**TASK INSTRUCTIONS**
Please keep the images out and set down the data exactly as given.

(Beginning of PROVIDED MATERIAL)

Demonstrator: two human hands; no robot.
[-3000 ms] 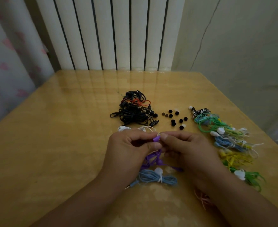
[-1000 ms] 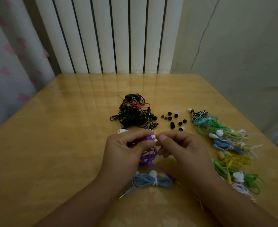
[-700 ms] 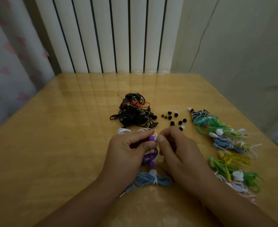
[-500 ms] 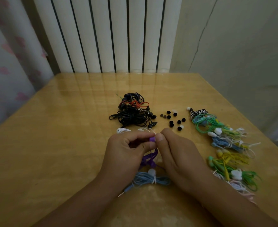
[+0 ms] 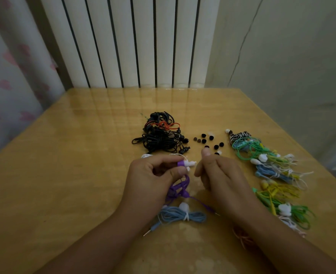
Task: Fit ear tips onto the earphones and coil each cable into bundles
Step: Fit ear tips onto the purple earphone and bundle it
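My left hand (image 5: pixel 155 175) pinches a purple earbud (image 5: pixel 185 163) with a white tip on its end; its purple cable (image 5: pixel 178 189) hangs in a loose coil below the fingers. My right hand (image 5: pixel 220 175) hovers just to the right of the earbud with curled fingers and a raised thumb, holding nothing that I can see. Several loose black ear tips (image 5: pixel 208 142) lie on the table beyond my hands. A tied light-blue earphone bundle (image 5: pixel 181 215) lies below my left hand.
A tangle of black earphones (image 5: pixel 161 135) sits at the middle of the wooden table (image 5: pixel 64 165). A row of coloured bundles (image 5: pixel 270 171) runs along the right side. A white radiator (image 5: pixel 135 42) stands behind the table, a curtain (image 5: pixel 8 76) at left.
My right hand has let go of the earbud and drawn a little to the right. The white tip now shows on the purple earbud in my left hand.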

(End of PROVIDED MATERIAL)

**TASK RESULT**
Demonstrator: two human hands; no robot.
[-3000 ms] 
[-1000 ms] 
[-700 ms] 
[-500 ms] 
[+0 ms] 
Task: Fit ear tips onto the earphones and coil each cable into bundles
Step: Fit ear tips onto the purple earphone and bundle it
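My left hand (image 5: pixel 155 175) pinches a purple earbud (image 5: pixel 185 163) with a white tip on its end; its purple cable (image 5: pixel 178 189) hangs in a loose coil below the fingers. My right hand (image 5: pixel 220 175) hovers just to the right of the earbud with curled fingers and a raised thumb, holding nothing that I can see. Several loose black ear tips (image 5: pixel 208 142) lie on the table beyond my hands. A tied light-blue earphone bundle (image 5: pixel 181 215) lies below my left hand.
A tangle of black earphones (image 5: pixel 161 135) sits at the middle of the wooden table (image 5: pixel 64 165). A row of coloured bundles (image 5: pixel 270 171) runs along the right side. A white radiator (image 5: pixel 135 42) stands behind the table, a curtain (image 5: pixel 8 76) at left.
My right hand has let go of the earbud and drawn a little to the right. The white tip now shows on the purple earbud in my left hand.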

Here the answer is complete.